▶ **Task goal**: Transcribe the data that follows precisely, omitting nothing.

----------------------------------------

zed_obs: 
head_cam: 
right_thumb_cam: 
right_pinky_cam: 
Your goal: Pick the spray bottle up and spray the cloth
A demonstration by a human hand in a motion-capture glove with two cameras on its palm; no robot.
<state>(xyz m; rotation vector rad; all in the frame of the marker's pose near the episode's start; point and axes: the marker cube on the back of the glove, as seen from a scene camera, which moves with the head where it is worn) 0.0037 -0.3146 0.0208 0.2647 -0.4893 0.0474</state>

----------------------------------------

▶ **Solution**:
zed_obs: 
head_cam: 
right_thumb_cam: 
right_pinky_cam: 
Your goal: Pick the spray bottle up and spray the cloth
A demonstration by a human hand in a motion-capture glove with two cameras on its palm; no robot.
<state>(xyz m; rotation vector rad; all in the frame of the marker's pose near the episode's start; point and axes: the marker cube on the back of the glove, as seen from a scene camera, which moves with the head where it is worn) 0.0037 -0.3146 0.0208 0.2647 -0.4893 0.0474</state>

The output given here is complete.